Yaw Afriyie (PhD), a lecturer at the Faculty of Information and Communication Technology (FICT) of the SD Dombo University of Business and Integrated Development Studies Wa, has contributed to the improvement of computer-aided Diagnosis of Diseases using Deep Learning Technique.
His research findings were presented at the University of Energy and Natural Resources as part of his PhD defense held on November 2, 2023 at the French Multimedia Lab.
Yaw Afriyie in his presentation of the research findings stated that Machine learning was a vast area of research with applications in various fields, including computer vision, bioinformatics, natural language processing, and many others. Convolutional neural networks (CNNs) are among the most effective deep learning methodologies. Despite being successful, CNNs suffer from a few limitations, including invariance from pooling and the inability to understand spatial relationships. As a result, capsule networks (CapsNets) can potentially reduce these issues by storing and routing pose information associated with extracted features through their architectures, seeking agreement between lower-level predictions at each layer and those at the higher level.
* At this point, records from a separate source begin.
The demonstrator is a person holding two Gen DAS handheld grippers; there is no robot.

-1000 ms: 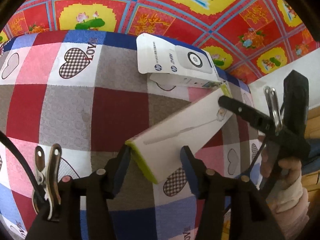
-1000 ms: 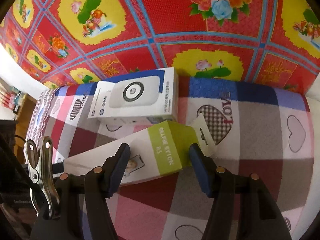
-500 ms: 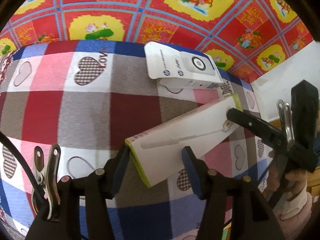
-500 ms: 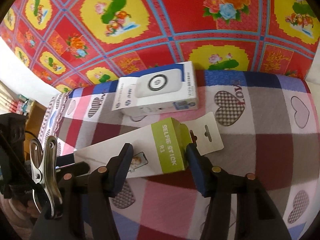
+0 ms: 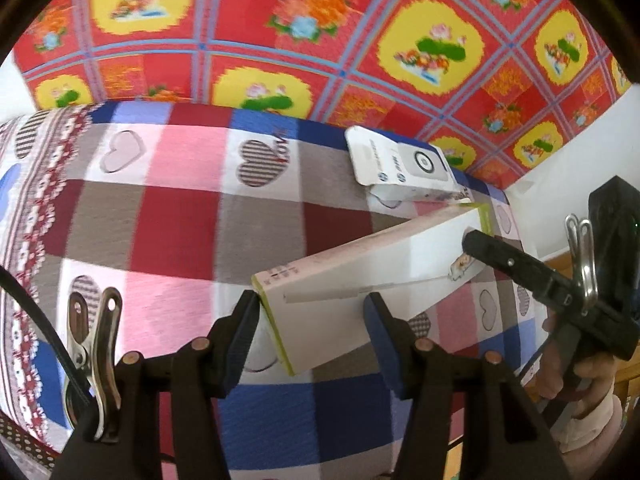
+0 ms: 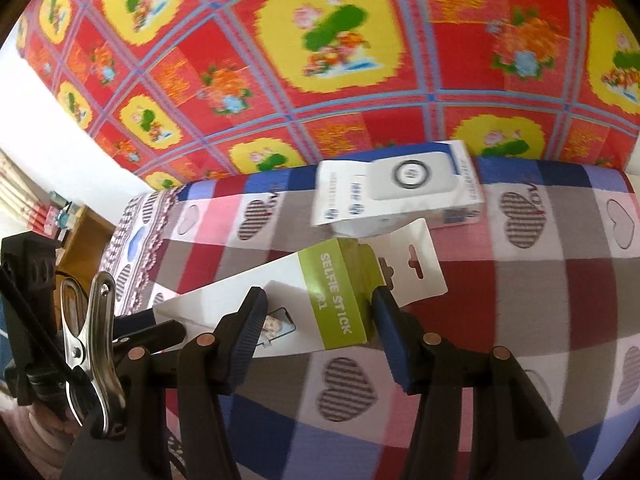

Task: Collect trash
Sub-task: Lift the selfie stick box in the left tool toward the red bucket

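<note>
You've got the selfie-stick box pinched by left gripper and right gripper; keep both ends level.

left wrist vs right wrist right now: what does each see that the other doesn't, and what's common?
Left wrist only: the plain white bottom end of the long white-and-green cardboard selfie stick box between the left gripper pads, and the person's hand on the right tool.

Right wrist only: the box's green "SELFIE STICK" band, its white hang tab, the right gripper clamped there, wooden furniture beyond the bed.

Both: the white-and-blue printer box on the checked heart bedspread, the red floral wall cloth.
</note>
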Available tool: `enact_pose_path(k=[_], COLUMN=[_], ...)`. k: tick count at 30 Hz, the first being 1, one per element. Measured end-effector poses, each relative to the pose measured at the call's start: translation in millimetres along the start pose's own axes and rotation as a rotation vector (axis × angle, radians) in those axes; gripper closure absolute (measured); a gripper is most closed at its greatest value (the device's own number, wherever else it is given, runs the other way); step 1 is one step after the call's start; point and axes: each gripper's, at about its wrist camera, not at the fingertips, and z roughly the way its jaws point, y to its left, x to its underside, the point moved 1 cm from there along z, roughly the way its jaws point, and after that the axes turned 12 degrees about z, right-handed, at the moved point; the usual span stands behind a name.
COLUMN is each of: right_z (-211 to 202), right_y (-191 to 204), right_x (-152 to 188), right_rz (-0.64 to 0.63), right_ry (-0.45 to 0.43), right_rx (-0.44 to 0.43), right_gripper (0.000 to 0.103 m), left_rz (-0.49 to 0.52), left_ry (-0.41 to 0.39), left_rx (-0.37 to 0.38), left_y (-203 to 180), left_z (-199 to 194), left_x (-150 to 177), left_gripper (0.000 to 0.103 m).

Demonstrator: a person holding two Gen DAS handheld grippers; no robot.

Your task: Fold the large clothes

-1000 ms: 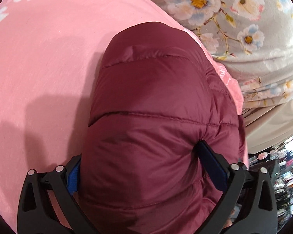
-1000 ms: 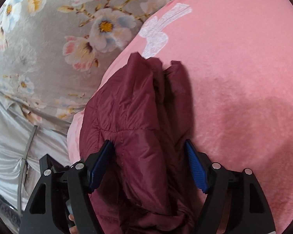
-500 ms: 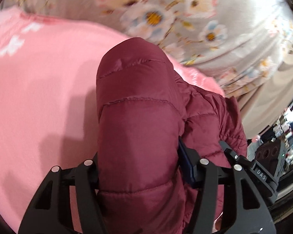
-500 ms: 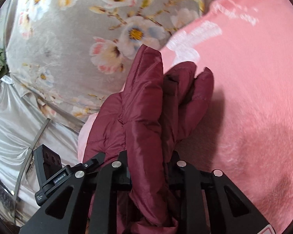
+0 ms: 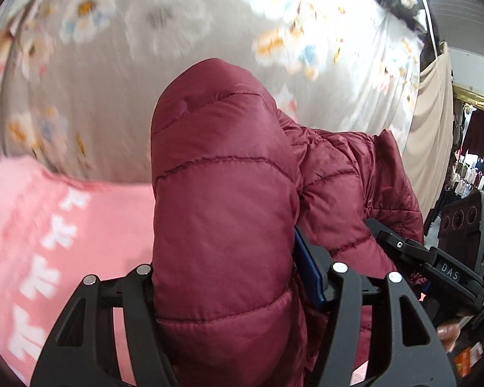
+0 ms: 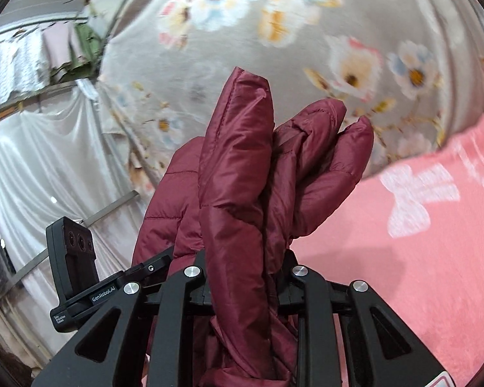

While CapsNets have fundamental advantages over CNNs, they also have drawbacks preventing widespread adoption. The memory bottleneck caused by vector-valued activations combined with the iterative nature of capsule routing algorithms results in inefficient models. This is especially true when working with complex images like CIFAR 10 or images with varying backgrounds. This problem results from the tendency to extract features from all areas of the input image.
Additionally, they are susceptible to underfitting or overfitting if the number of routing iterations is not properly set, and the lack of training data has compounded this problem. Deep learning models are still considered “black boxes,” requiring more explanation before practical adoption to earn the industry’s trust. Thus, CapsNets solution may not be adopted in critical application areas such as health, agriculture, and so on unless users can interpret and explain the operational principles behind the models. To address these problems in CapsNets, this thesis compares the performances of Sabour’s model (i.e. the baseline model) and state-of-the-art models on complex datasets such as CIFAR-10.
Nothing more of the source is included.